The 29-year-old will, subject to a medical and successful work permit application, spend the rest of the season on loan at Villa, who have the option to make the move permanent come the summer.

Their manager, Steven Gerrard, played with Coutinho for two-and-a-half seasons at Liverpool, and his influence in this deal is clear. Villa, 13th in the Premier League, will rightly see it as a coup, even if others will take a more cynical stance.

Coutinho, lest we forget, is the third-most expensive player in football history. Only Neymar and Kylian Mbappe have ever been transferred for more than the £142 million ($192m) Barcelona agreed with Liverpool back in 2018.

He was 25 at the time, about to enter his prime and viewed in Catalonia as the heir apparent to Andres Iniesta, a player to both excite fans and deliver trophies.

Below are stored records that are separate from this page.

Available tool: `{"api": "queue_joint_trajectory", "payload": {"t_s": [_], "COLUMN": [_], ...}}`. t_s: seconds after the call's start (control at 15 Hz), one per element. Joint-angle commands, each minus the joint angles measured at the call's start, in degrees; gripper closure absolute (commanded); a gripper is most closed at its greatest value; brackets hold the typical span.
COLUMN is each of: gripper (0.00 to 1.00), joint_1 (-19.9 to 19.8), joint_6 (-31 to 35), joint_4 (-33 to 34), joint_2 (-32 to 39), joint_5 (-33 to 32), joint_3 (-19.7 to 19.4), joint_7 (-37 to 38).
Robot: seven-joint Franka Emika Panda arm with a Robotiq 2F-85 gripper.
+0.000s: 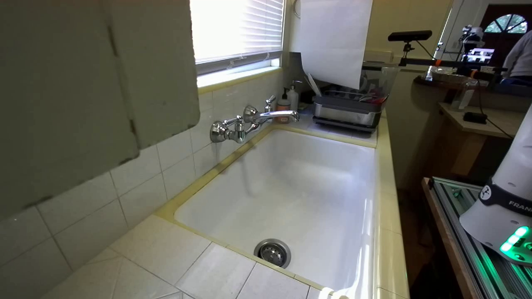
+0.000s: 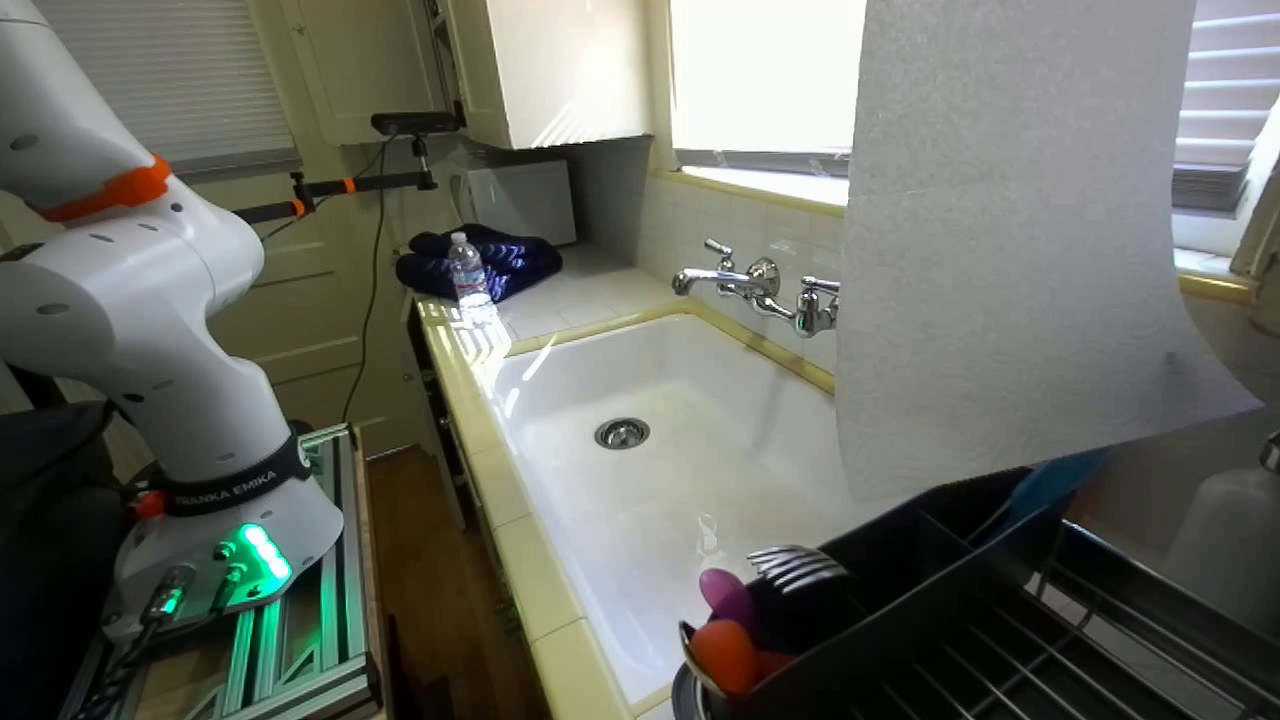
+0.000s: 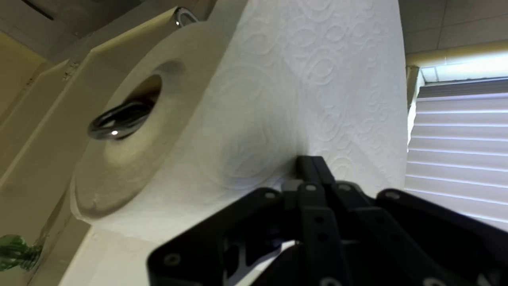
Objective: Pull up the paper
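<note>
The paper hangs as a wide white sheet in both exterior views (image 1: 334, 39) (image 2: 1010, 250), its lower edge curling above the dish rack. In the wrist view the paper (image 3: 341, 67) shows embossed circles and runs off a paper towel roll (image 3: 190, 174) on a metal holder (image 3: 119, 121). My gripper (image 3: 310, 159) is shut, its fingertips together with no paper visible between them. The tips are at the paper where roll and sheet meet, casting a shadow on it; whether they press on it I cannot tell. The gripper is out of view in both exterior views.
A dish rack (image 1: 347, 112) with utensils stands below the sheet, also in an exterior view (image 2: 1060, 640). The white sink (image 1: 316, 187) and chrome faucet (image 1: 270, 115) are beside it. Window blinds (image 3: 456, 151) are right of the paper. Soap bottles (image 1: 284, 108) stand by the wall.
</note>
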Motion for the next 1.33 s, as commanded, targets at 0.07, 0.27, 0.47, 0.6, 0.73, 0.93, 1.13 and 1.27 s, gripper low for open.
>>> {"api": "queue_joint_trajectory", "payload": {"t_s": [0.07, 0.27, 0.47, 0.6, 0.73, 0.93, 1.13, 1.27], "gripper": [1.00, 1.00, 1.00, 1.00, 1.00, 1.00, 1.00, 1.00], "joint_1": [-0.59, -0.86, -1.56, -2.25, -2.70, -2.17, -0.82, 0.05], "joint_6": [1.64, 2.71, 2.70, 2.51, 2.37, 3.81, 5.37, 4.65], "joint_4": [1.63, 2.61, 3.60, 3.91, 4.25, 3.82, 2.36, 2.13], "joint_2": [-0.72, -0.95, -1.12, -1.39, -1.74, -3.29, -4.78, -4.35], "joint_5": [0.46, 0.53, 0.13, 0.03, 0.33, 0.60, 0.99, 1.87], "joint_3": [-1.32, -1.85, -2.45, -3.03, -3.39, -2.75, -0.85, 0.22], "joint_7": [-0.65, -0.63, -0.46, -0.35, -0.21, -0.16, -0.88, -0.97]}}
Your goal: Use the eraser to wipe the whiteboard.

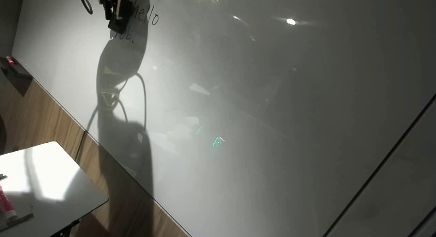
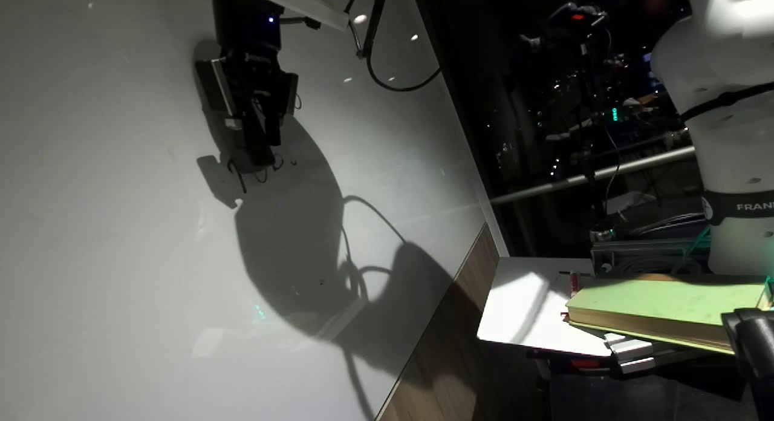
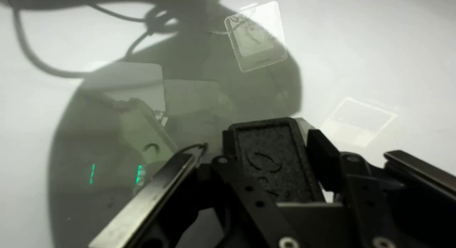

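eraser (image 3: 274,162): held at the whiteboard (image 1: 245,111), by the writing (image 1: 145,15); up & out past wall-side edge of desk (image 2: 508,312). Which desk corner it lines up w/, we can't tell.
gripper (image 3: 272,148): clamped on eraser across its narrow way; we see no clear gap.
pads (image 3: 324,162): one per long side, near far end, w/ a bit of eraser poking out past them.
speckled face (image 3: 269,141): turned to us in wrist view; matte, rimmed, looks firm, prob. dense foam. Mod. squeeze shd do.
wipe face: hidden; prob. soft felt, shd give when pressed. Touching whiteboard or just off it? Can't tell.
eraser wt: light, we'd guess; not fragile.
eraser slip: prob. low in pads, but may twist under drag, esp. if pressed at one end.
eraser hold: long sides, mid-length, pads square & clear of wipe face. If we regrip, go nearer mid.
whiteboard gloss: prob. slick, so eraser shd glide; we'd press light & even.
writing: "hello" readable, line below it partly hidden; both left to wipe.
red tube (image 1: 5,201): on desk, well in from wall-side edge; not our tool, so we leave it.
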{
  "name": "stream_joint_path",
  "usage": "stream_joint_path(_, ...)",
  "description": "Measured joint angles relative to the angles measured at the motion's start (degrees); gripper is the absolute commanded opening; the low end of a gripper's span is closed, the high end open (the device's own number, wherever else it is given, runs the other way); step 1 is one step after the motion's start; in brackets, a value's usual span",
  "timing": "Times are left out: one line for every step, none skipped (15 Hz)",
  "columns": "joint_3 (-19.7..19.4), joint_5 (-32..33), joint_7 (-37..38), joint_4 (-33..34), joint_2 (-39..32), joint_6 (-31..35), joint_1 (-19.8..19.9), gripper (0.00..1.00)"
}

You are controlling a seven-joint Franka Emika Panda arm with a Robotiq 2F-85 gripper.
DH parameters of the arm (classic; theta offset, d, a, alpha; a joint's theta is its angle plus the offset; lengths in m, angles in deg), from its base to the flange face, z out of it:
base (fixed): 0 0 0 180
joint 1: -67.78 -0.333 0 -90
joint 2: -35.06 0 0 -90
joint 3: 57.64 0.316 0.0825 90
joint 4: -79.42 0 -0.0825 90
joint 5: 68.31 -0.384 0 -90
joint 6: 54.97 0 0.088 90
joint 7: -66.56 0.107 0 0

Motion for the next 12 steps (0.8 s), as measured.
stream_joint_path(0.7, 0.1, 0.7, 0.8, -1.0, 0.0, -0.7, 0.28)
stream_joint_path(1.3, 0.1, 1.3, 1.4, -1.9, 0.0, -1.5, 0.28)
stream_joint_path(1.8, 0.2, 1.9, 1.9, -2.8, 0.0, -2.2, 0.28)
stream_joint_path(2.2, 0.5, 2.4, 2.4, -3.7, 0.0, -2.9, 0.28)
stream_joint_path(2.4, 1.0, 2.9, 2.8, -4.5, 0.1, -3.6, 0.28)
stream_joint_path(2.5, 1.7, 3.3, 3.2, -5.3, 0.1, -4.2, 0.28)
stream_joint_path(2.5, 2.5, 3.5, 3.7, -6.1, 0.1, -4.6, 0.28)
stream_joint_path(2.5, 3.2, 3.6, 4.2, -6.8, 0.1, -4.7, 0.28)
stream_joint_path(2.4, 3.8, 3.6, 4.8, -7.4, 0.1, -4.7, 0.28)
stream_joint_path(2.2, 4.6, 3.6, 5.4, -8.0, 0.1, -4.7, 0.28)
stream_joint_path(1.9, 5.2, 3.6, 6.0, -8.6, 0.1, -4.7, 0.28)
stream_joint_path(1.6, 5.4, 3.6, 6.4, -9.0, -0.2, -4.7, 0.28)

He did the latter, kind of.

As Gerrard pointed out on Thursday, Coutinho’s Wikipedia page will tell you he won two La Liga titles and two Copas del Rey at Barcelona, as well as a Spanish Super Cup. It will also tell you he was a Champions League winner in 2020.

That’s not the full story, though.

For a start, that Champions League triumph came with Bayern Munich, to whom he had been farmed out on loan after just one full season at Camp Nou.

Coutinho, Barcelona’s biggest ever signing, actually helped knock them out of that season’s competition, scoring twice in Bayern’s infamous 8-2 semi-final win in Lisbon, a night which summed up just about everything that has been wrong with Barca in recent years.

He would return to his parent club, but never to deliver on his potential. There have been just 24 league appearances across the last two seasons, and only 30 in total.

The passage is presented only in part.